Particularly well done because I know this must have been a tough time for Pauline of late. Not only have she and her family not long since lost her own Mum but the recent death of Marra must have hit everyone hard too (he was a friend and inspiration to so many in Dundee). Here's a pic of Pauline, later in the evening, singing Marra's song "Alphabet" (a new song to me, online version by some Marras here):

No videos of the Onion Club online yet that I know of but I'll post some up here once there are. I should also mention that there was a support act on stage before the Onions themselves — an "alternative" Irish drag act from Sligo called Claudia Shifter ("alternative" was her word and it indicated more Leonard Cohen than ABBA in the routine, amongst other things, so she told us). I did enjoy this part of the night (quite funny, couple of good songs, nice wig, good audience teasing) but it was a little... rough round the edges compared to the star turns later on (sorry, Claudia... don't hate me...). Was it her first time performing out of Ireland (she didn't seem sure what material to use)? Was it the big venue... the giant stage... because Claudia did seem happier when joined by a member of the audience on the maracas (I mean, aren't we all?). Was it that I've seen material by other alternative drag acts (some who wouldn't even thank you for the name "drag"...) who would eat the poor love for breakfast (Chloe Poems... David "scare the bairns" Hoyle, once the Divine David). Anyway, maybe a bit of gentle drag is better than eating others for breakfast, what do I know... Here's a pic of Claudia:

And I must share this with you — when I put Claudia's name into a search engine it mentioned a competition she'd been in where other contestants were called Cher Guevara and Tyra Wanks. Don't you just love drag names.

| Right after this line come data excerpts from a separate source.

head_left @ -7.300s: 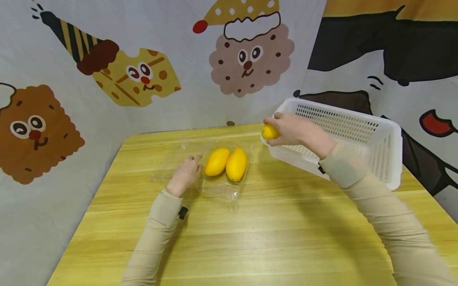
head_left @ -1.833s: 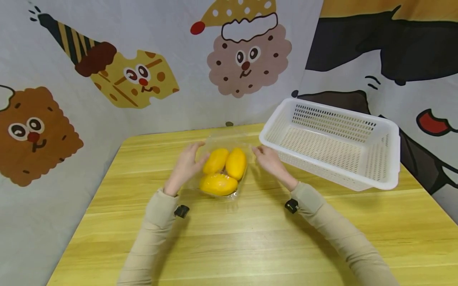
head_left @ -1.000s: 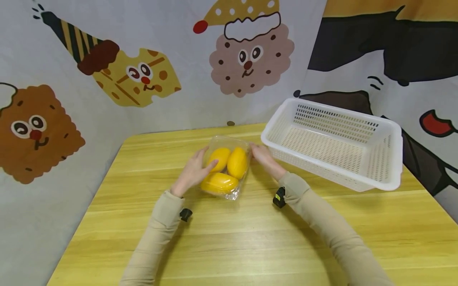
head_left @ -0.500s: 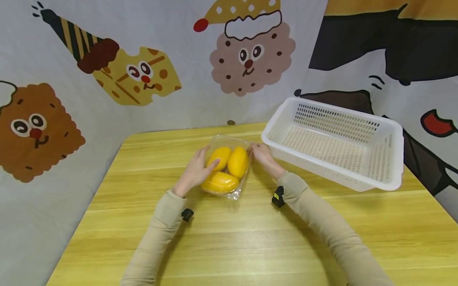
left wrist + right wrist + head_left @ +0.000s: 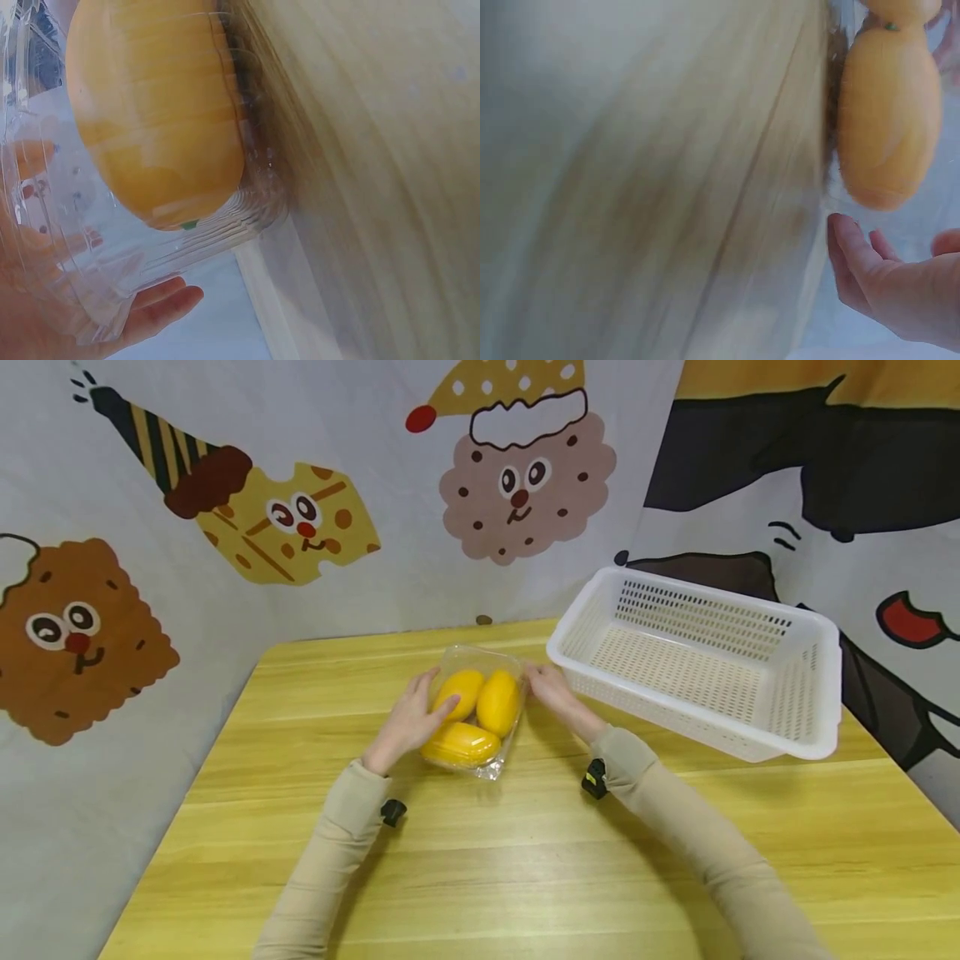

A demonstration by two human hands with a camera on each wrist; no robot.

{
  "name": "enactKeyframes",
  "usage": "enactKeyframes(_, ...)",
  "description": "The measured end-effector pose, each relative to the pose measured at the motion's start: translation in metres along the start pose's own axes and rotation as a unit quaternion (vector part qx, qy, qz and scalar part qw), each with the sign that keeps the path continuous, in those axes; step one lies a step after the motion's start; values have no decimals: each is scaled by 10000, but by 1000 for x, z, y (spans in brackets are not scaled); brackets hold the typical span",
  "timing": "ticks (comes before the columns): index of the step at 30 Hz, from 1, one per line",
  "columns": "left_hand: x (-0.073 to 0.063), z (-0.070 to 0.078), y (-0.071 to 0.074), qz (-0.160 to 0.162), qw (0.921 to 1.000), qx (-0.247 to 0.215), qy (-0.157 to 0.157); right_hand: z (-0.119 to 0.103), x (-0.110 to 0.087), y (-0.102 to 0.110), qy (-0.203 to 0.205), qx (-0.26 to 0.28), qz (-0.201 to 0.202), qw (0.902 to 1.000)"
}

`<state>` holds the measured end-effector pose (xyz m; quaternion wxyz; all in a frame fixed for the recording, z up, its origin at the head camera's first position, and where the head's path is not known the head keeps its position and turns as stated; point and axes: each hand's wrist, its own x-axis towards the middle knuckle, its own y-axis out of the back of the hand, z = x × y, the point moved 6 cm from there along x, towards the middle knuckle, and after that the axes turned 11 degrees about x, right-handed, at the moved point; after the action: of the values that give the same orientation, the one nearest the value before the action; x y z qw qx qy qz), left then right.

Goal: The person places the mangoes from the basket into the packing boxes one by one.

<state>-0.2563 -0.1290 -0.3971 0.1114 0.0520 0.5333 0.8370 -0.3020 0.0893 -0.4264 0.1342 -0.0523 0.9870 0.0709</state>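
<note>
A clear plastic box (image 5: 491, 768) with its lid down lies on the table, holding three yellow mangoes (image 5: 459, 745). My left hand (image 5: 407, 722) grips the box's left side, the thumb over the lid and the fingers along the far edge. In the left wrist view those fingers (image 5: 161, 307) show past the clear wall, beside a mango (image 5: 157, 112) with a green tip. At the right side, my right hand (image 5: 553, 689) holds the box's edge. The right wrist view shows its fingertips (image 5: 844, 229) low at the wall and the thumb (image 5: 946, 241) higher up.
A white perforated plastic basket (image 5: 675, 693) stands at the back right of the wooden table (image 5: 495, 877), near my right hand. Behind the table hangs a cloth (image 5: 405, 585) printed with cartoon figures.
The right hand brought a third mango from the basket side; it now lies in the box. The lid, earlier open to the left, came down. Over the last second both hands stay nearly still.
</note>
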Motion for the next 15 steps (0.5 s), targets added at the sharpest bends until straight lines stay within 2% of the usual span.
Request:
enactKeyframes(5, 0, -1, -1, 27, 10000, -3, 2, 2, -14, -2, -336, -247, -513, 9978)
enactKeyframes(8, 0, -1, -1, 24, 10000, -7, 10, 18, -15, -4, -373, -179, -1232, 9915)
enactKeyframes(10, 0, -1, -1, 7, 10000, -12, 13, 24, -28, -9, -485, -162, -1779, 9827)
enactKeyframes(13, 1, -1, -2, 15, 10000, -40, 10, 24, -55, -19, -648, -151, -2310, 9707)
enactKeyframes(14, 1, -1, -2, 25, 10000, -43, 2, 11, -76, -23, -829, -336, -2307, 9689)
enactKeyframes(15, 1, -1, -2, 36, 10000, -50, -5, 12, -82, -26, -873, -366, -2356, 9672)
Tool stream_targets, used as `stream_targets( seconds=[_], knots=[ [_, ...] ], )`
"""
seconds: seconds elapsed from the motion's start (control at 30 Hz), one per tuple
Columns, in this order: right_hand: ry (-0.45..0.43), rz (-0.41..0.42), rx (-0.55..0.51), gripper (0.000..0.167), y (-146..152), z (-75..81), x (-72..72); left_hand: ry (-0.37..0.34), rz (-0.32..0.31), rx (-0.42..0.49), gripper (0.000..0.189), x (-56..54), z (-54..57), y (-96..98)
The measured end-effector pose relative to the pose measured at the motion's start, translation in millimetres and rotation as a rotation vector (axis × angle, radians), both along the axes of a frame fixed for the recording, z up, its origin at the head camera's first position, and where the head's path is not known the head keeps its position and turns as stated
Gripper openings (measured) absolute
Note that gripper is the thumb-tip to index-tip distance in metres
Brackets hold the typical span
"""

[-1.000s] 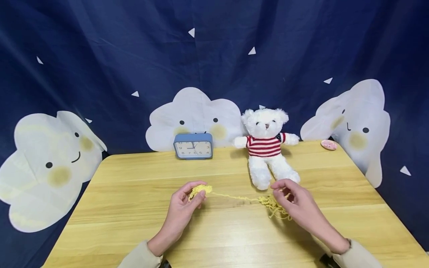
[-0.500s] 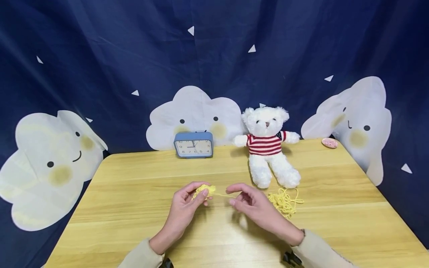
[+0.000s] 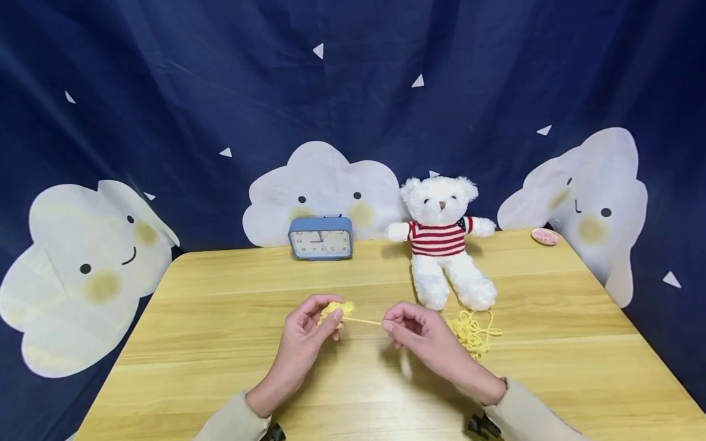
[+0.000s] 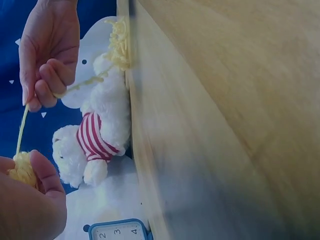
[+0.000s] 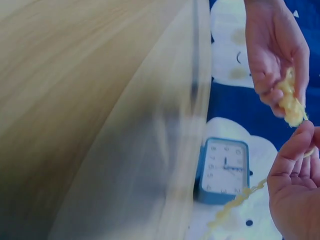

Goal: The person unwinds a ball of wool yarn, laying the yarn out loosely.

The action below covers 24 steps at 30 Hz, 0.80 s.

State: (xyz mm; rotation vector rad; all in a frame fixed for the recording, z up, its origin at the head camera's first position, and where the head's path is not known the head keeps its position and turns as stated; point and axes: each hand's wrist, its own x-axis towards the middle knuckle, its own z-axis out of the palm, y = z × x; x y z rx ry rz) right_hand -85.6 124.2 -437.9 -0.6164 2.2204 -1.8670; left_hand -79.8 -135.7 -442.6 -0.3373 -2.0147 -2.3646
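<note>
Three white clouds [image 3: 322,177] show on a navy curtain [image 3: 496,61]; before it stands a wood-grain table [image 3: 231,349]; a white teddy bear [image 3: 438,245] in a red-and-white striped sweater sits near its far edge, arms out, legs towards the hands.

Both hands are above the table, their wrists in beige sleeves [image 3: 234,419]; the left hand [image 3: 306,337] pinches a yellow yarn bundle [image 3: 343,309] between thumb and curled fingers, one end of the bundle sticking out past the fingertips; the right hand [image 3: 430,343] pinches a yarn strand [image 3: 364,321] between the tips of thumb and forefinger, its other fingers curled in.

A blue alarm clock [image 3: 321,239] stands on the table's far side, left of the bear; a loose yarn tangle [image 3: 474,334] lies just beyond the right hand, near the bear's feet; a pink oval object [image 3: 545,236] lies at the far right corner.

Thinnest is the strand, taut from bundle to right fingertips; the left wrist view shows yarn trailing from the right hand's curled fingers towards the tangle.
</note>
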Motion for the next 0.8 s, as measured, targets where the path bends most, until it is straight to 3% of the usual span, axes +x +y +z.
stream_targets(
  seconds=[0.43, 0.8],
  knots=[
    [0.089, -0.19, -0.068, 0.011, 38.2, 15.8, -3.4, -0.011, -0.016, -0.045, 0.025, 4.1, -1.0, -5.2],
    [0.024, -0.341, -0.051, 0.019, 64.7, 15.5, -4.8, 0.033, 0.023, 0.01, 0.021, 4.2, -1.6, -11.0]
  ],
)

So that was Saturday... and then on Sunday I even managed to get out to the almost local boozer here to catch a set by Fife's Coaltown Daisies (I posted a song of theirs not long back here). Again there was fine singing, good playing (some lovely guitar solos added in by Montrose's own Gary Anderson too) and strongest of all for me, from Vivienne Bern and Lynzy Moutter (for thems the Daisies), an impressive standard of songwriting (theirs are guitars'n'feelings songs... but of a much higher quality than your average gigging band/songwriter). At one point Bern called a song of hers, "Fly by Night", her least favourite/worst song and all I could think was "well, if that's your least good song... then that just shows how good the rest of the songs are!"

And then it was home... home to reflect... home to get the bairn to bed... home to sleep.